The other important ritual is the sprinkling of holy water on people’s heads by the monk. The big brass bowl with clean water would be placed in front of the shrine in the Ubosod so that the water will be blessed daily during the monks’ chanting in the morning and evening. Water has memory so I guess powerful chanting of old mantras would exude positive vibes which could be remembered by water molecules. In some famous temples, people would go there with empty bottles to get some holy water to be used at home. They believe that powerful holy water would help curing their illness, chase away bad luck and protect them from black magic. To my surprise, I could tell the difference between holy water which has just been through a few chanting ceremonies and the really powerful one which had bent through weeks of chantings.

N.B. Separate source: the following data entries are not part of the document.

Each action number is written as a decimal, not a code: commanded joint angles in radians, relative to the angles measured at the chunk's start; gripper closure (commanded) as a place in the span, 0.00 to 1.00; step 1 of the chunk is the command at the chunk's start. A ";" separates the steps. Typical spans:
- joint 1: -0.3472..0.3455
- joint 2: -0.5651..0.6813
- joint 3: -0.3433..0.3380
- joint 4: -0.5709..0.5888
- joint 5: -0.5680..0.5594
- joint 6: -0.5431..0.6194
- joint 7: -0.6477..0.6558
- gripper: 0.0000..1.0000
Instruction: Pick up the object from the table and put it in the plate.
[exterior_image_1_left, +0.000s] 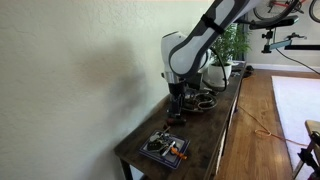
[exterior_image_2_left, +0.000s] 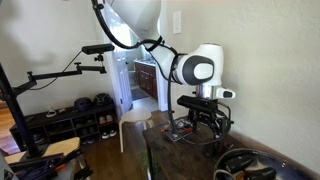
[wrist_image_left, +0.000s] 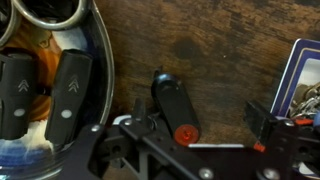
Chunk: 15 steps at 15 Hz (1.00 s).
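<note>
The object (wrist_image_left: 172, 104) is a small dark oblong block with a red round spot at its near end. It lies on the dark wooden table. In the wrist view my gripper (wrist_image_left: 200, 125) is open, just above the table. The object lies between the fingers, close to the left one. The plate (wrist_image_left: 100, 55), round with a raised rim, is just left of the object and holds two black blocks and something orange. In both exterior views the gripper (exterior_image_1_left: 176, 112) (exterior_image_2_left: 205, 128) hangs low over the table. The plate also shows in an exterior view (exterior_image_2_left: 250, 163). The object is too small to make out there.
A square dark tray (exterior_image_1_left: 165, 148) with orange and grey pieces sits near the table's end; its corner shows in the wrist view (wrist_image_left: 300, 75). A potted plant (exterior_image_1_left: 222, 60) stands at the far end. A wall runs along the table's side.
</note>
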 joint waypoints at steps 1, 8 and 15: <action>-0.009 0.055 0.006 0.043 -0.016 0.013 -0.015 0.00; -0.013 0.128 0.007 0.100 -0.013 0.006 -0.018 0.00; -0.024 0.178 0.012 0.141 -0.005 0.010 -0.020 0.13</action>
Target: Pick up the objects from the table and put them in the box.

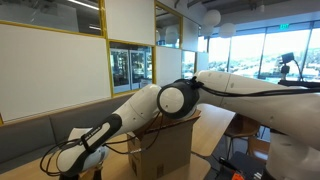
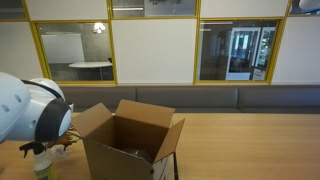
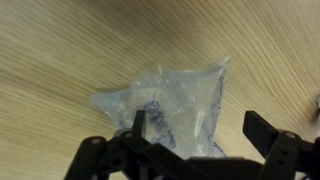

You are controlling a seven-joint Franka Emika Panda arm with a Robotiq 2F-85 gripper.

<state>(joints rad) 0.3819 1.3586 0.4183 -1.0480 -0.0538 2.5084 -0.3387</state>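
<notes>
In the wrist view a clear plastic bag [image 3: 170,105] with small dark rings inside lies flat on the pale wood-grain table [image 3: 60,50]. My gripper [image 3: 198,128] hangs open just above it, one finger over the bag, the other over bare wood beside it. The brown cardboard box [image 2: 128,148] stands on the table [image 2: 250,145] with its flaps open; it also shows in an exterior view [image 1: 165,148]. My arm [image 1: 120,120] reaches down beside the box, with the gripper low at the frame's left [image 1: 88,152].
A grey bench [image 2: 210,97] runs along the wall behind the table. A yellow-green object [image 2: 42,160] shows under my arm at the table's near edge. A dark thing [image 3: 313,105] sits at the wrist view's right border.
</notes>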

เราคงต้องเคยชอบเดินเล่นในวัดเก่าแก่มากในชาติก่อนๆ เราพึ่งรู้ว่าตนเองชอบวัดมาก และชอบเที่ยววัดเก่าๆที่มีอะไรแปลกให้ชมและเรียนรู้ วัดประยุรวงศาวาสเป็นวัดเก่าที่มีพระพุทธรูปมาจากสุโขทัยในพระวิหารมีชื่อว่า พระพุทธนาคน้อย ซึ่งถูกอัญเชิญมาจากสุโขทัยเมื่อปี 2374 ประมาณ188ปีมาแล้ว ภายในพระวิหารมีวัยรุ่นมาทำบุญกรวดน้ำด้วย งานประจำปีของวัดนี้มีคนในท้องที่มาเที่ยวและทำบุญกันหนาแน่นมาก เราเห็นแล้วก็พอมีความหวังว่า พุทธศาสนาจะอยู่คู่เมืองไทยไปอีกนาน ที่น่าสังเกตคือพระวิหารไม่มีการตกแต่งอย่างอลังการเหมือนในโบสถ์ แต่ขนาดของพระพุทธนาคน้อยนั้นขนาดใหญ่คับพระวิหารเลย สงสัยจริงว่าคนโบราณหล่อพระพุทธรูปขนาดใหญ่แบบนี้ได้กันอย่างไร


ในโบสถ์นั้นมีพระพุทธรูปปางมารวิชัยที่สวยงามมาก สร้างโดยเจ้าพระยามหาประยูรวงศ์ ในปี2371 โดยได้จ้างช่างญี่ปุ่นมาทำการปิดทองทั้งองค์ นับว่าเป็นพระพุทธรูปองค์แรกที่ปิดทองโดยช่างจากญี่ปุ่น ซึ่งมีฝีมือดีมาก พระพุทธรูปเหลืองอร่ามดูเหมือนใหม่ตลอดแม้ว่าจะมีอายุกว่า 192ปีแล้ว ในโบสถ์มีความกว้างใหญ่โอ่โถงมาก และพึ่งทำการทาสีใหม่เมื่อปีก่อน ทำให้ดูงามมาก มีคนมาให้พระผูกสายสินธ์ที่ข้อมือ และมีคนมาขอให้พระพรมน้ำมนต์ให้ตลอดวัน เพื่อเป็นขวัญกำลังใจและเพื่อชีวิตที่มีมงคลนั่นเอง


I liked the painting on the old wooden door of the Ubosod. These colours looked more natural whereas the newly renovated wall paintings were a bit too bright. They told the stories of Lord Buddha’s life and some parts from the old Ramayana Epic with the existence of monkey-man, big and small giants, legendary animals and the Devadas or angels.










Wishing you peace, good health and prosperity.